● Required action
Scan the material and copy out each line where the word "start" occurs.

● Data excerpts
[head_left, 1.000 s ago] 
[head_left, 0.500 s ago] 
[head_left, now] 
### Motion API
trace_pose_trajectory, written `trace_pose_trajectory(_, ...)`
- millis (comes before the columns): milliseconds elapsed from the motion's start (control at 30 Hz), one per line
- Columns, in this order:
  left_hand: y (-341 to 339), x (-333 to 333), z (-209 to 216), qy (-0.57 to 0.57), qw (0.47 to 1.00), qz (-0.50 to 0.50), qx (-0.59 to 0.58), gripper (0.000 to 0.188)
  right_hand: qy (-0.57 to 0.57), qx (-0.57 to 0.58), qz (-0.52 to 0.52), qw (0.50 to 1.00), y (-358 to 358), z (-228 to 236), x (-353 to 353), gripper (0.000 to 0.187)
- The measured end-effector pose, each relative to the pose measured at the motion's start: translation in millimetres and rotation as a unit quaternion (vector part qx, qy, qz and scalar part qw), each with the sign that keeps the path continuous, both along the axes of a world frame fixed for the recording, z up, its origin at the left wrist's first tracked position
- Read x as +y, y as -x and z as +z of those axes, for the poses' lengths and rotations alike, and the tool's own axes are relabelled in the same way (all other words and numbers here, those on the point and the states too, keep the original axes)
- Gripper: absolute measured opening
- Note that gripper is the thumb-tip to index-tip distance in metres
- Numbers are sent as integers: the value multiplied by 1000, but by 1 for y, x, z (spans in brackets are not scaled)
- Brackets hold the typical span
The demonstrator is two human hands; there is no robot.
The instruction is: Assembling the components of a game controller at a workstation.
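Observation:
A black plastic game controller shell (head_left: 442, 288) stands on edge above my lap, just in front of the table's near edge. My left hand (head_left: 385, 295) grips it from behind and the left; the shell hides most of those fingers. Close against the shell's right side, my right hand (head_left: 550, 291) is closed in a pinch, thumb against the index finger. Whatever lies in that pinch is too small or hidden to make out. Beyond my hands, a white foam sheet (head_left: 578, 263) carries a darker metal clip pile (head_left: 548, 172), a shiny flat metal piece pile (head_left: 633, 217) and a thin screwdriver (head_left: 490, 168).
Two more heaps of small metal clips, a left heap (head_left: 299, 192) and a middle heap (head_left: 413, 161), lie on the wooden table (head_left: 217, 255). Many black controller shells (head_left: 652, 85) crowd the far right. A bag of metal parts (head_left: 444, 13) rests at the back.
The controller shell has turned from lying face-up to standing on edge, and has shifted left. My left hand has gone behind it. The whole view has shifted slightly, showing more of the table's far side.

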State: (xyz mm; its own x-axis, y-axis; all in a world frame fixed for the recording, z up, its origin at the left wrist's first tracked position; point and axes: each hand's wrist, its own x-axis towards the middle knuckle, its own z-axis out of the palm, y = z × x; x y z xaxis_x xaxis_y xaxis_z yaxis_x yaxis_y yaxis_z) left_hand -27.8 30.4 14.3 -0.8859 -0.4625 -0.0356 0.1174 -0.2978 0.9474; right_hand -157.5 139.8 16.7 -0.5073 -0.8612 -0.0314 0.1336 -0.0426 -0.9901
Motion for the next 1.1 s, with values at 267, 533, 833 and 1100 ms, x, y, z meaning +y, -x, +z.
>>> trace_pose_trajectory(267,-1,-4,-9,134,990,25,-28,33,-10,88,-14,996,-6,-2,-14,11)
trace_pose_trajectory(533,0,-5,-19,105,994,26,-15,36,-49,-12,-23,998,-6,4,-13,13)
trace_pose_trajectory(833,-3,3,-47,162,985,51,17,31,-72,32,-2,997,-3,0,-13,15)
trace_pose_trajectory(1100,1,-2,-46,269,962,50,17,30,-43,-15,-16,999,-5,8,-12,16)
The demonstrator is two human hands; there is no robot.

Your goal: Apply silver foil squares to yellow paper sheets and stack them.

● Written response
- millis (comes before the columns): milliseconds elapsed from the motion's start (control at 30 Hz), one per line
- The measured end-effector pose, each relative to the pose measured at the motion's start: translation in millimetres and rotation as a unit quaternion (vector part qx, qy, qz and scalar part qw), each with the sign that keeps the path continuous, both along the axes of a world frame fixed for the recording, z up, its origin at the left wrist's first tracked position

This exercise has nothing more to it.